Filter the lines below, keeping each one that holds "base".
• • •
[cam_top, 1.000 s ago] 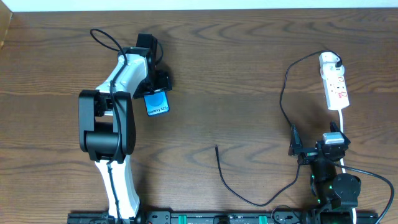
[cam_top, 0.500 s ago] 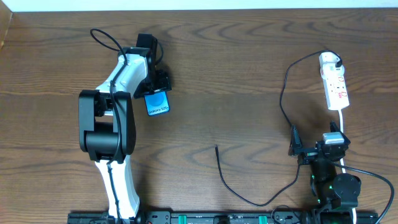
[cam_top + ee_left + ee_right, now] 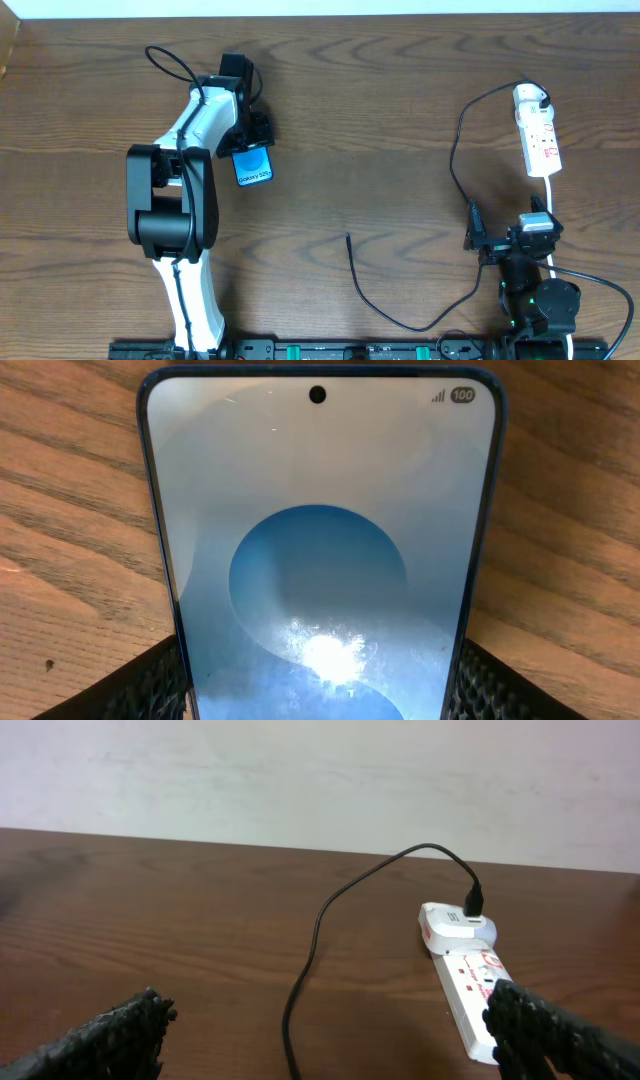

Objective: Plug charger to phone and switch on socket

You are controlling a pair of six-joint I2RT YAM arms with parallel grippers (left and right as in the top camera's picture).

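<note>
Straddling phone [image 3: 320, 560] on desk [image 3: 60, 510] w/ L jaws, can't tell if pinching; R jaws hanging spread wide.

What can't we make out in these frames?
- Phone port: left wrist, lower end cut off by the bottom edge; overhead, too small.
- Whether the left fingers touch the phone: left wrist, contact cut off at the bottom edge.
- Socket switch positions: overhead, too small; right wrist, a right finger covers the near end.
- Charger tip type: overhead, too small; outside the right wrist view.
</note>
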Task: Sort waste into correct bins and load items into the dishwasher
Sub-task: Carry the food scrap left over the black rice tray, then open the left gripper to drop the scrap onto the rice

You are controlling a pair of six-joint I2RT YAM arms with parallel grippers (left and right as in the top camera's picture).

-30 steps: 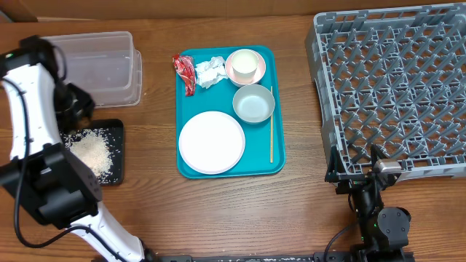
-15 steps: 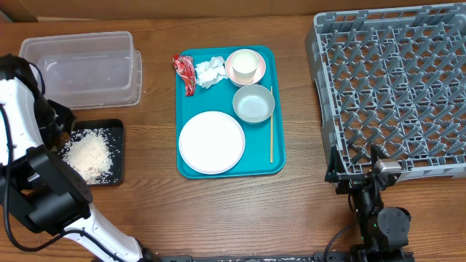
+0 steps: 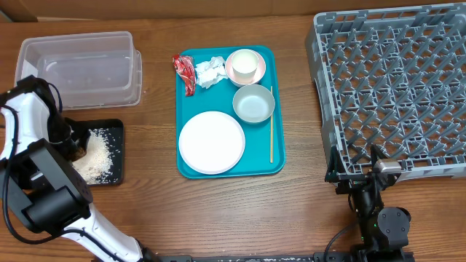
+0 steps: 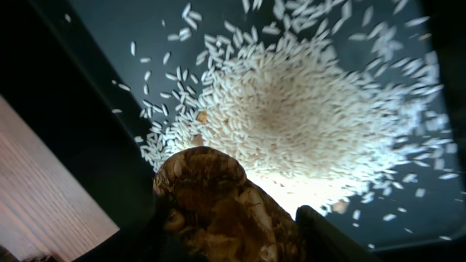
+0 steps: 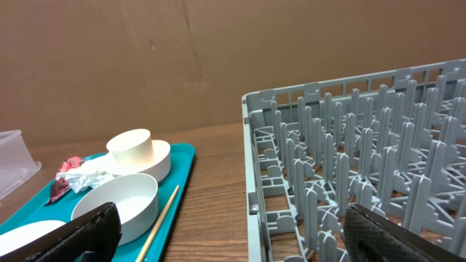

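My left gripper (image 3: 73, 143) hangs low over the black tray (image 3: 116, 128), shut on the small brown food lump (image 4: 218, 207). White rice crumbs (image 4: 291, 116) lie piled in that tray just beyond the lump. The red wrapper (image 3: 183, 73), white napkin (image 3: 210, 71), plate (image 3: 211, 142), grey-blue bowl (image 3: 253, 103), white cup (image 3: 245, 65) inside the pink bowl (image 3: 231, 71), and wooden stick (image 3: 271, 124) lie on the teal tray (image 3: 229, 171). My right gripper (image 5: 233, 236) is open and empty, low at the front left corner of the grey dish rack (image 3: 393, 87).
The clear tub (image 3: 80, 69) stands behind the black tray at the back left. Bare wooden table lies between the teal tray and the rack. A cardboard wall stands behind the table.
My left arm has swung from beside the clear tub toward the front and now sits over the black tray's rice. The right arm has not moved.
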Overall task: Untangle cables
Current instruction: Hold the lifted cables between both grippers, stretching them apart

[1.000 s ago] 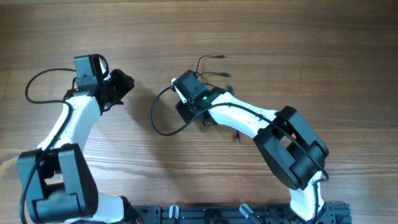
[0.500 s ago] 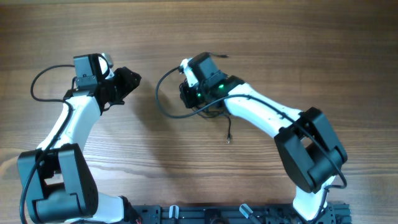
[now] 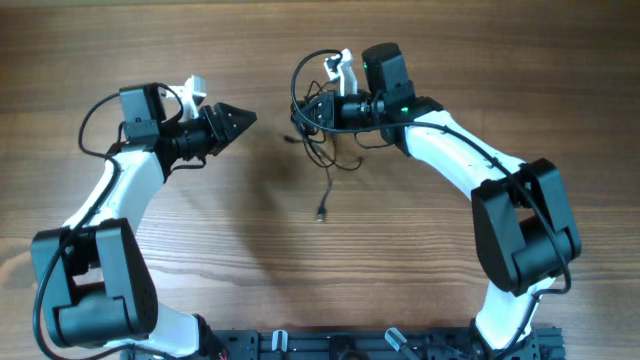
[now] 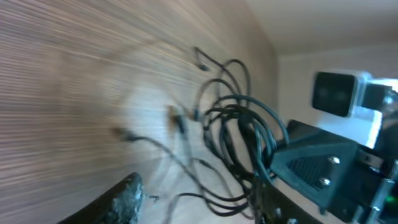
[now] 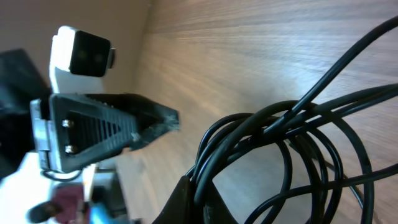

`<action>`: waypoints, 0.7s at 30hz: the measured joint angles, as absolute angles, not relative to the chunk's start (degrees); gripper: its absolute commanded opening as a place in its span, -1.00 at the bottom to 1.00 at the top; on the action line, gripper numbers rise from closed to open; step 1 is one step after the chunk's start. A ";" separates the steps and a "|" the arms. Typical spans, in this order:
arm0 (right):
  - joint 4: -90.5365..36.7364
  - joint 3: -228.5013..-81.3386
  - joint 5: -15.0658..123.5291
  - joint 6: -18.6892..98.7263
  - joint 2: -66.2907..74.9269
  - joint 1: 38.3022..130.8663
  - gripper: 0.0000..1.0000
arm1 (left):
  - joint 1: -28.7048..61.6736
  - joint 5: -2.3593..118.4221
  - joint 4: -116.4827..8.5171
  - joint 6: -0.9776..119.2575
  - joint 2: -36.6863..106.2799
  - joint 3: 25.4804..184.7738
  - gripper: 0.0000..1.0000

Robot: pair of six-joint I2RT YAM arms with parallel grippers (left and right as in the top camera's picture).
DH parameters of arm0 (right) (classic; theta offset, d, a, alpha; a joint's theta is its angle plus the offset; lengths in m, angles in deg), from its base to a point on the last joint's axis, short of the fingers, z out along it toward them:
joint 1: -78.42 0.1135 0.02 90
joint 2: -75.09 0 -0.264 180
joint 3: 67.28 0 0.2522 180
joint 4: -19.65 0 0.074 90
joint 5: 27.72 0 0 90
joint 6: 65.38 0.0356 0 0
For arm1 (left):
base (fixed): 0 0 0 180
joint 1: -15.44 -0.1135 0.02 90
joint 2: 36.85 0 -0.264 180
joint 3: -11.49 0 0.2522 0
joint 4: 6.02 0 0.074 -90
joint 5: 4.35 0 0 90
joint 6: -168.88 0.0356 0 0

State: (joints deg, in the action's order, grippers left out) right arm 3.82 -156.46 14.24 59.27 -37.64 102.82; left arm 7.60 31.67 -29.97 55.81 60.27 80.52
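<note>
The right gripper [image 3: 318, 108] clenched the knotted cables [image 5: 214, 140] at upper centre of the overhead frame, one plug end [image 3: 321, 214] trailing below. The left gripper [image 3: 243, 118], jaws apart, pointed in from the left; its best move looked like taking one outer loop and pulling gently.

Brown wood-grain tabletop [image 3: 90, 40] fills the overhead view, evenly lit, soft shadows on it. Pale off-white wall [image 4: 336, 22] shows past the table's edge in the left wrist view.
</note>
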 measured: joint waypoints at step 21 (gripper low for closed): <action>9.72 -156.44 8.08 67.95 -37.64 103.02 -0.91 | 15.93 22.01 -23.37 50.06 61.63 80.54 -0.53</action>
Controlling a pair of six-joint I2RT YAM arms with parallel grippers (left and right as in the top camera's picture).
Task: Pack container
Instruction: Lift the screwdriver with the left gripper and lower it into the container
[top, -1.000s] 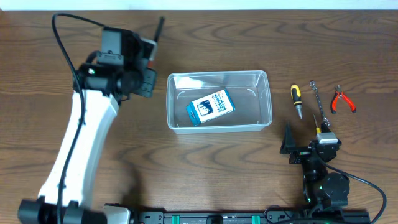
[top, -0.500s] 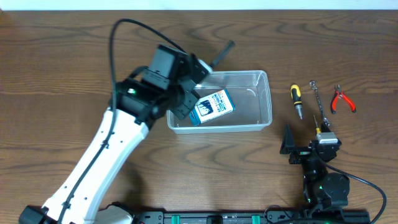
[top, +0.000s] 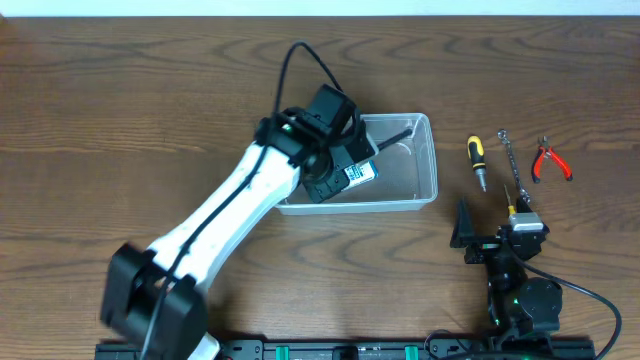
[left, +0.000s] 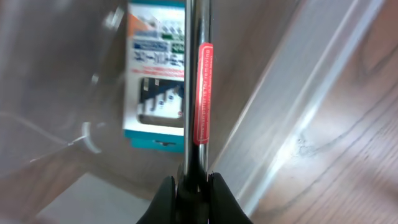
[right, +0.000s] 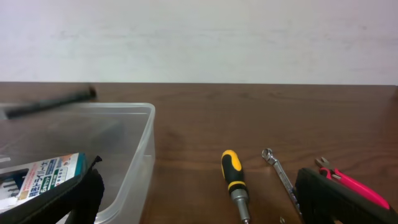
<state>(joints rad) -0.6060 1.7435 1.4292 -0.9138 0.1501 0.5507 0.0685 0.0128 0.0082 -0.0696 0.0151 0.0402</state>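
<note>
The clear plastic container stands mid-table with a blue-and-white box inside. My left gripper is over the container's left half, shut on a long steel tool with a red label. The tool's dark end reaches toward the tub's far right corner. In the left wrist view the jaws clamp the tool above the box and the tub wall. My right gripper rests open and empty near the front edge, and its fingers face the tools.
Right of the container lie a yellow-and-black screwdriver, a thin wrench and red pliers. They also show in the right wrist view: screwdriver, wrench, pliers, with the container at left.
My left arm has swung right from the table's far left to over the container, carrying the long tool. The right arm has not moved.
</note>
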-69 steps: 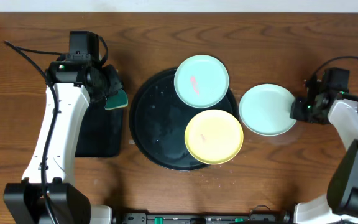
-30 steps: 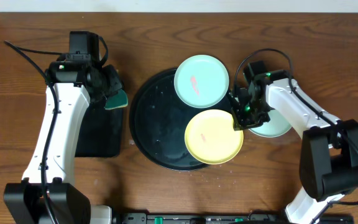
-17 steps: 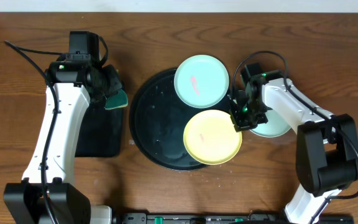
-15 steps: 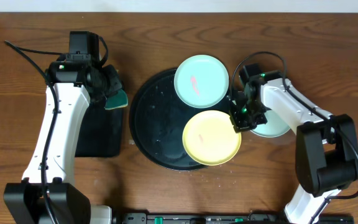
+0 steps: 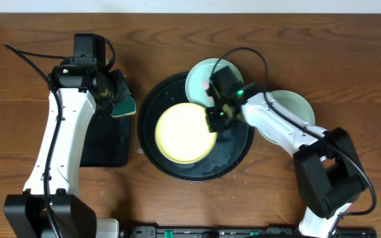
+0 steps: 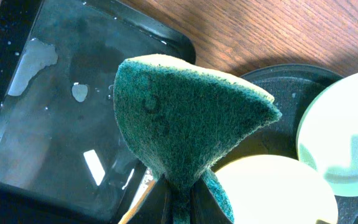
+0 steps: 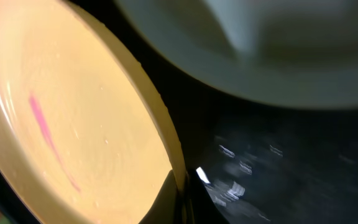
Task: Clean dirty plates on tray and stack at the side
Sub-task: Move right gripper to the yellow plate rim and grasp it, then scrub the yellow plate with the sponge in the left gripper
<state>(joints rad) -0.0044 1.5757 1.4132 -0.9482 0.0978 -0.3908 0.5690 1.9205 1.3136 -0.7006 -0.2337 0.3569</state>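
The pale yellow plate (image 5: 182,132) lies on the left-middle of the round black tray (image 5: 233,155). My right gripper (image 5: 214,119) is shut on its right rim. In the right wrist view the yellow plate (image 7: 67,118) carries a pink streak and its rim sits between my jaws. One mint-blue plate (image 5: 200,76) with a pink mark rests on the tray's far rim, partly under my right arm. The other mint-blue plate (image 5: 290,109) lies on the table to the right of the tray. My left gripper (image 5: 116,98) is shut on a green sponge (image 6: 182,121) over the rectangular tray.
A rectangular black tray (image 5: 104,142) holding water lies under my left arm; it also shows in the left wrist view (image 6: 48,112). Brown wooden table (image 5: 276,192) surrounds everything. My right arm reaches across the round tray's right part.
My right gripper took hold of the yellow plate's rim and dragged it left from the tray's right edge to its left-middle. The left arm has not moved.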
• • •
### COMPLETED TASK
DH parameters of arm0 (right) (classic; theta offset, d, a, alpha; a joint's theta is its angle plus the offset; lengths in m, angles in deg), from its base to a point on the last joint's axis, short of the fingers, z out along it toward them:
base (fixed): 0 0 0 180

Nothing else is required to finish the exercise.